[Stored entries]
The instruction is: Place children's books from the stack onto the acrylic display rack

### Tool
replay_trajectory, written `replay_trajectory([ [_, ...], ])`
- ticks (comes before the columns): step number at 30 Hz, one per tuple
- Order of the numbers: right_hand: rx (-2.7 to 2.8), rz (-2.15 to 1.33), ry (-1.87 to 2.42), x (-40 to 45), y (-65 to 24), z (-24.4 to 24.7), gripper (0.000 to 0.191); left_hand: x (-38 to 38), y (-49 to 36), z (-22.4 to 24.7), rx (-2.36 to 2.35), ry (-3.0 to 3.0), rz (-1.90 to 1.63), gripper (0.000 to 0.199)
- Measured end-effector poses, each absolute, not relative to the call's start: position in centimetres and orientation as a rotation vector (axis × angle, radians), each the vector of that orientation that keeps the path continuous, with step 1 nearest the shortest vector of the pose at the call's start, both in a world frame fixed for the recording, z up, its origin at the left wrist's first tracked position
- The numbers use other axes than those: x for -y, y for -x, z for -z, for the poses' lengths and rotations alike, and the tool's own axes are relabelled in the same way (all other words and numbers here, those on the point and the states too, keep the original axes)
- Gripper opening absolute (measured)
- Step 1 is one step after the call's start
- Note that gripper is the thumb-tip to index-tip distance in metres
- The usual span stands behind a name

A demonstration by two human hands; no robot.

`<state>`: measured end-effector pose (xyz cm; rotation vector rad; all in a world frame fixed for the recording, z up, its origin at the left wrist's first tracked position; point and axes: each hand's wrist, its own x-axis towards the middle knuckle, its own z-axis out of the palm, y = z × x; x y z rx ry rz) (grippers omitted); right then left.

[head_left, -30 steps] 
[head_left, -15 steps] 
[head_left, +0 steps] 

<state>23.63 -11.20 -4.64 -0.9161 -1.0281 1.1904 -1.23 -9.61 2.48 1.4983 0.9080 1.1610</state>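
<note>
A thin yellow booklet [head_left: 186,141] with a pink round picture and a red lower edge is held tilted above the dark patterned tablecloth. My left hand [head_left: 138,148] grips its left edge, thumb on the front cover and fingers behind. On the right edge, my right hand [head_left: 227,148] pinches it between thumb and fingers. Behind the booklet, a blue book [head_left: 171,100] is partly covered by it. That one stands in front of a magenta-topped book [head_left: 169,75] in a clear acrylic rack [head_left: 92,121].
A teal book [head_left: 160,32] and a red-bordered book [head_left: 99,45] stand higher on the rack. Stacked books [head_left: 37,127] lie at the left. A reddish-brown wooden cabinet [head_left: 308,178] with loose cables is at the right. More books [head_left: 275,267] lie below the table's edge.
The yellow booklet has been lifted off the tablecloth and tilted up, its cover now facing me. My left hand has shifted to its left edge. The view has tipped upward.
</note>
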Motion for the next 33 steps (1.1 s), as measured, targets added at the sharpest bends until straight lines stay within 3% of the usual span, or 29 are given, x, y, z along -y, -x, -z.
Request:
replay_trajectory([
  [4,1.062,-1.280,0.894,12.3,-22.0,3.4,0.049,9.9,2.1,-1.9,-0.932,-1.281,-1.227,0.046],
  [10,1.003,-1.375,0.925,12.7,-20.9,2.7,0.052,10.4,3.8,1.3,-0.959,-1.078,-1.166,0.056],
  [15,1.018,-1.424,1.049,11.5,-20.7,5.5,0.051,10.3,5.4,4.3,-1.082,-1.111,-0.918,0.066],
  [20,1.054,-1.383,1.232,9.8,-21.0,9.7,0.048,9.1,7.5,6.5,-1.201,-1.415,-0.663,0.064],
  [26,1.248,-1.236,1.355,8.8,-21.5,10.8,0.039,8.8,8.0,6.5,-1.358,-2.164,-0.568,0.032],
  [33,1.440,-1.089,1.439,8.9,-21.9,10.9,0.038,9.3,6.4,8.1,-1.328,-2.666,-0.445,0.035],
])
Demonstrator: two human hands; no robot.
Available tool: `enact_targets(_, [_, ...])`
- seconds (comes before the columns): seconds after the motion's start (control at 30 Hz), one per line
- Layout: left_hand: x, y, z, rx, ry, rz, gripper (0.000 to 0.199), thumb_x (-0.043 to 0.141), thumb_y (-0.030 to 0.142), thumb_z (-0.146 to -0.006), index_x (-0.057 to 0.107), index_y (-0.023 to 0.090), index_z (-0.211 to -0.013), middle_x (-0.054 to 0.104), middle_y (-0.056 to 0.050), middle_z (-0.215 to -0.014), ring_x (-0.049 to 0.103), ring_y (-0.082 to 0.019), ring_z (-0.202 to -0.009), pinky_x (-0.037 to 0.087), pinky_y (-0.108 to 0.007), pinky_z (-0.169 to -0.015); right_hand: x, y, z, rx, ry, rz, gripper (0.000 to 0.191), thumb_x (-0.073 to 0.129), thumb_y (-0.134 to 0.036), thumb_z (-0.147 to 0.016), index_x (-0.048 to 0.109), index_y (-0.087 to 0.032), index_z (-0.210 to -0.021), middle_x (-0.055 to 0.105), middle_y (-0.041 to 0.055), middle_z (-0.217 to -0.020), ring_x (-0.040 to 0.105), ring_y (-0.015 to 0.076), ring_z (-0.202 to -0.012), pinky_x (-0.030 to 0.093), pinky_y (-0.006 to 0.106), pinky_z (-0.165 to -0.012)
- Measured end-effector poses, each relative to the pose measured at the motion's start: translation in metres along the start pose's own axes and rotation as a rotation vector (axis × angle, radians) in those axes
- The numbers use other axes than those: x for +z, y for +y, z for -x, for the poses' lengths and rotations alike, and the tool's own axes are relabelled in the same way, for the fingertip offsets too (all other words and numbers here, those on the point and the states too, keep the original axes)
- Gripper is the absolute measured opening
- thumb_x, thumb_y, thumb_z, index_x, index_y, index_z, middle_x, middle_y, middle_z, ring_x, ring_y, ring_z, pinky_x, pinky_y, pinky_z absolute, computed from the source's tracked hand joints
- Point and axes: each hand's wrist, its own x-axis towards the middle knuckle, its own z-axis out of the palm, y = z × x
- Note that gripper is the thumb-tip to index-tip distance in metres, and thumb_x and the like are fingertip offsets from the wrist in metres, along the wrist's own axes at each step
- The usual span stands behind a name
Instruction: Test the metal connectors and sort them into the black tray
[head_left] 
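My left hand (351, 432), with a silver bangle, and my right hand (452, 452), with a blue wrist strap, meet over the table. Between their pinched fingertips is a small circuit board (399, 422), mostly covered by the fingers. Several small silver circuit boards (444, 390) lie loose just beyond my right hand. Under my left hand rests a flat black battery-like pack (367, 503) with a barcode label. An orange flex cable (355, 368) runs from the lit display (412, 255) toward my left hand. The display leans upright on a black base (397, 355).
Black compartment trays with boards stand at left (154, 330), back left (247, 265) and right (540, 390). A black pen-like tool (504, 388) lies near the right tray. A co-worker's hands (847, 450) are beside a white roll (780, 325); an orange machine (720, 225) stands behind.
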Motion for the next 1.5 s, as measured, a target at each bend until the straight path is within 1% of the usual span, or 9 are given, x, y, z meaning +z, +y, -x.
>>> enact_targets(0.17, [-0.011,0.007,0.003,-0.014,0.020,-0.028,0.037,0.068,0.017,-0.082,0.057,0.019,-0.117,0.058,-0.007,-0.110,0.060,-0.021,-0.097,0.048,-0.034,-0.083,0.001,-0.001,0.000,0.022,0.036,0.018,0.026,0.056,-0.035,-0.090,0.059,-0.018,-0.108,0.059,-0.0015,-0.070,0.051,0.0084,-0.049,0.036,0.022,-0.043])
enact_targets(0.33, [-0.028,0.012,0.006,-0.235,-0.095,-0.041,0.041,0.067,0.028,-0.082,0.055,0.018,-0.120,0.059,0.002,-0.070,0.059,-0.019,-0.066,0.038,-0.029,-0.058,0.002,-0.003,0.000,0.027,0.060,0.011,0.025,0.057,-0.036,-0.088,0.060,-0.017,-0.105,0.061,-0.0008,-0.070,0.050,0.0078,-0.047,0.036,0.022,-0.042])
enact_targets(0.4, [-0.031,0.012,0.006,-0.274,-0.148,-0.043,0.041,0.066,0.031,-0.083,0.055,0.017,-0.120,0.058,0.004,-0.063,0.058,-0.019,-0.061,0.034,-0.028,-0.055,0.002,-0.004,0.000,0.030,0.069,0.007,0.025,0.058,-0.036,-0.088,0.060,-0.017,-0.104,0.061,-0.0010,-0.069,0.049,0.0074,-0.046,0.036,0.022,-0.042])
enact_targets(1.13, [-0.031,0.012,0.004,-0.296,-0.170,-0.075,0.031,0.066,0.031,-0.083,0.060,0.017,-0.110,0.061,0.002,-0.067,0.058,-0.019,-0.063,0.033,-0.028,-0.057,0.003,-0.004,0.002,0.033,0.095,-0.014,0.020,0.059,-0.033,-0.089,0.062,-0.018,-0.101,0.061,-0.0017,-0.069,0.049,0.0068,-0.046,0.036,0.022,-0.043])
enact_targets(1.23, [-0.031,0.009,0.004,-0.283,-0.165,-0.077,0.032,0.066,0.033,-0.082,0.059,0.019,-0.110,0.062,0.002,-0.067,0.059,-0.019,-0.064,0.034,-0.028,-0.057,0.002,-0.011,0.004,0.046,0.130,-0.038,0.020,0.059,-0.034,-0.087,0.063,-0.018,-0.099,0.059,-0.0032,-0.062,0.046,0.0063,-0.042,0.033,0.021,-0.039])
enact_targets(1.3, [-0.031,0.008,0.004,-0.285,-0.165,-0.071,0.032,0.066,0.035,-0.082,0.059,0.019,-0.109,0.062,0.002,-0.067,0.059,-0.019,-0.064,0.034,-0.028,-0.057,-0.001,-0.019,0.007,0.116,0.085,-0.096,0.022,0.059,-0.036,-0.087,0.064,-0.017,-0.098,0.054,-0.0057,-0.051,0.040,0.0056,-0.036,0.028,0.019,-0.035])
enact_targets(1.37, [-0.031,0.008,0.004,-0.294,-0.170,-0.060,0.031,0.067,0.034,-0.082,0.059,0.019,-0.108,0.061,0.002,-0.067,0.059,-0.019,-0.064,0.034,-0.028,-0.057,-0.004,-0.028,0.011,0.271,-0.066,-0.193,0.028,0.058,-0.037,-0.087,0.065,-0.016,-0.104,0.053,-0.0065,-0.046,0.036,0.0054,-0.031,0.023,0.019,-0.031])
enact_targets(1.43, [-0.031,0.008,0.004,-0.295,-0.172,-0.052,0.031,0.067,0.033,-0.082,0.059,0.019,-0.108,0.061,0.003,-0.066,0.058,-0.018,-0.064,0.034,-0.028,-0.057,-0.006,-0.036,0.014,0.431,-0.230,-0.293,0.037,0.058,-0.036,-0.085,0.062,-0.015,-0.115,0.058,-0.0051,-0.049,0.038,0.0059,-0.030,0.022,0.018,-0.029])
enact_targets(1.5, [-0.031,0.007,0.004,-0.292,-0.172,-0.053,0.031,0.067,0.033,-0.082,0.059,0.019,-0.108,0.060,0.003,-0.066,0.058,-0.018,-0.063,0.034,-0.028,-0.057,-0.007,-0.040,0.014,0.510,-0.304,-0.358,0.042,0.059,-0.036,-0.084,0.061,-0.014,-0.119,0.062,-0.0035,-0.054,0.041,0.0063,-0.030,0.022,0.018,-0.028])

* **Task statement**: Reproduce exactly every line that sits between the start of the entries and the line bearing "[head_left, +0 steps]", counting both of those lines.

* **Solution for this problem**:
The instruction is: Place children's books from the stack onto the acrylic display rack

### Tool
replay_trajectory, written `replay_trajectory([ [_, ...], ])`
- ticks (comes before the columns): step number at 30 Hz, one per tuple
- Order of the numbers: right_hand: rx (-2.7 to 2.8), rz (-2.15 to 1.33), ry (-1.87 to 2.42), x (-40 to 45), y (-65 to 24), z (-24.4 to 24.7), gripper (0.000 to 0.191); left_hand: x (-38 to 38), y (-49 to 36), z (-22.4 to 24.7), rx (-2.36 to 2.35), ry (-3.0 to 3.0), rz (-1.90 to 1.63), gripper (0.000 to 0.199)
- Measured end-effector poses, each absolute, not relative to the call's start: position in centimetres and orientation as a rotation vector (axis × angle, radians), each the vector of that orientation that keeps the path continuous, with step 1 nearest the shortest vector of the pose at the call's start, both in a world frame fixed for the recording, z up, its origin at the left wrist's first tracked position
- The numbers use other axes than those: x for -y, y for -x, z for -z, for the poses' lengths and rotations alike, and the tool's own axes are relabelled in the same way (all other words and numbers here, those on the point and the states too, keep the original axes)
- Gripper opening absolute (measured)
- Step 1 is one step after the call's start
- Note that gripper is the thumb-tip to index-tip distance in metres
- The usual span stands behind a name

A demonstration by two human hands; no robot.

`<state>`: measured end-effector pose (xyz cm; rotation vector rad; all in a world frame fixed for the recording, z up, its origin at the left wrist's first tracked position; point and axes: each hand's wrist, its own x-axis towards the middle knuckle, its own z-axis out of the palm, y = z × x; x y z rx ry rz) (grippers omitted); right then left.

[head_left, -30 steps] 
[head_left, -15 steps] 
[head_left, +0 steps] 

That concludes the output.